=== Exercise requirements ===
A word-for-word transcription of all the data is required.
★ ★ ★ ★ ★ ★ ★
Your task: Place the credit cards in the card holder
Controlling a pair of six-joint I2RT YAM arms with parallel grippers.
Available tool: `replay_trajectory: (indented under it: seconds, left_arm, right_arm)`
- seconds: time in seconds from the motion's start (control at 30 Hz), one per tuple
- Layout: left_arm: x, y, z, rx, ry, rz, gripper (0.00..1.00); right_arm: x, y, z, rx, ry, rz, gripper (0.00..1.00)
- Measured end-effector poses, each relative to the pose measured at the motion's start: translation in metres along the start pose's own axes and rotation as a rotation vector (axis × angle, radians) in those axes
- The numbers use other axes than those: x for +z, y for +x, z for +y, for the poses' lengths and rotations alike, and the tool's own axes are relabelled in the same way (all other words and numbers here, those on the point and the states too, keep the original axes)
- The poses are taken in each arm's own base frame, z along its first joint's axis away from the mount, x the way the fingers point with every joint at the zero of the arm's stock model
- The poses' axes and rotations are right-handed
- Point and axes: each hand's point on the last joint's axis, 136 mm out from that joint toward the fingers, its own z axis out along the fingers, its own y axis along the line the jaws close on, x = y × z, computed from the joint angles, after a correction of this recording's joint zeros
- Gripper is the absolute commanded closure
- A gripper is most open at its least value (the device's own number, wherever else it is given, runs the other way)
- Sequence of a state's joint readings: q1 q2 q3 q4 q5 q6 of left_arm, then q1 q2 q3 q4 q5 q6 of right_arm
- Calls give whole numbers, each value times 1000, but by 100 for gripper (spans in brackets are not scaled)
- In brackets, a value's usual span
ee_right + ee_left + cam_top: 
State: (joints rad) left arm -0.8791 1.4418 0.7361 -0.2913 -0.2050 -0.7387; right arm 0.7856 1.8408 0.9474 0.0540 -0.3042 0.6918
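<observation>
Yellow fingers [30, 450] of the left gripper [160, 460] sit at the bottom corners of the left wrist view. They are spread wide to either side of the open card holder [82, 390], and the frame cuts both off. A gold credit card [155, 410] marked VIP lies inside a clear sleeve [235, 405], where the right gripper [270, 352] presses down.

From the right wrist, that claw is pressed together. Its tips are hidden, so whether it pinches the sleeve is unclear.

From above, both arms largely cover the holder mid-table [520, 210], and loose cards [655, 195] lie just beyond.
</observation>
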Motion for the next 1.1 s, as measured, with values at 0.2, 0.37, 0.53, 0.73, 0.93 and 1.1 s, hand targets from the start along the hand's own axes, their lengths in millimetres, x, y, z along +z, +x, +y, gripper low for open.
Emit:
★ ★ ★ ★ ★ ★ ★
=== Expected answer ===
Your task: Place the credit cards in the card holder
Controlling a pair of six-joint I2RT YAM arms with parallel grippers.
Available tool: `replay_trajectory: (indented under it: seconds, left_arm, right_arm)`
- seconds: time in seconds from the motion's start (control at 30 Hz), one per tuple
- Layout: left_arm: x, y, z, rx, ry, rz, gripper (0.00..1.00); right_arm: x, y, z, rx, ry, rz, gripper (0.00..1.00)
- Measured end-effector poses, each relative to the pose measured at the motion's start: translation in metres along the start pose's own axes and rotation as a rotation vector (axis × angle, radians) in those axes
- The numbers use other axes than those: x for +z, y for +x, z for +y, for the poses' lengths and rotations alike, and the tool's own axes are relabelled in the same way (all other words and numbers here, those on the point and the states too, keep the original axes)
- The poses are taken in each arm's own base frame, z along its first joint's axis away from the mount, x the way the fingers point with every joint at the zero of the arm's stock model
- The poses' axes and rotations are right-handed
- Point and axes: each hand's point on the last joint's axis, 136 mm out from that joint toward the fingers, its own z axis out along the fingers, its own y axis along the line the jaws close on, x = y × z, computed from the joint angles, after a correction of this recording's joint zeros
- Gripper is the absolute commanded closure
- A gripper is most open at its least value (the device's own number, wherever else it is given, runs the other way)
- Sequence of a state's joint readings: q1 q2 q3 q4 q5 q6 of left_arm, then q1 q2 q3 q4 q5 q6 of right_arm
- Calls give whole numbers, each value times 1000, but by 100 for gripper (spans in brackets are not scaled)
- In brackets, a value's usual span
ee_right + ee_left + cam_top: 
State: (joints rad) left arm -0.8791 1.4418 0.7361 -0.2913 -0.2050 -0.7387; right arm 0.7856 1.8408 0.9474 0.0540 -0.3042 0.6918
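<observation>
Yellow fingers [30, 450] of the left gripper [160, 460] sit at the bottom corners of the left wrist view. They are spread wide to either side of the open card holder [82, 390], and the frame cuts both off. A gold credit card [155, 410] marked VIP lies inside a clear sleeve [235, 405], where the right gripper [270, 352] presses down.

From the right wrist, that claw is pressed together. Its tips are hidden, so whether it pinches the sleeve is unclear.

From above, both arms largely cover the holder mid-table [520, 210], and loose cards [655, 195] lie just beyond.
</observation>
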Motion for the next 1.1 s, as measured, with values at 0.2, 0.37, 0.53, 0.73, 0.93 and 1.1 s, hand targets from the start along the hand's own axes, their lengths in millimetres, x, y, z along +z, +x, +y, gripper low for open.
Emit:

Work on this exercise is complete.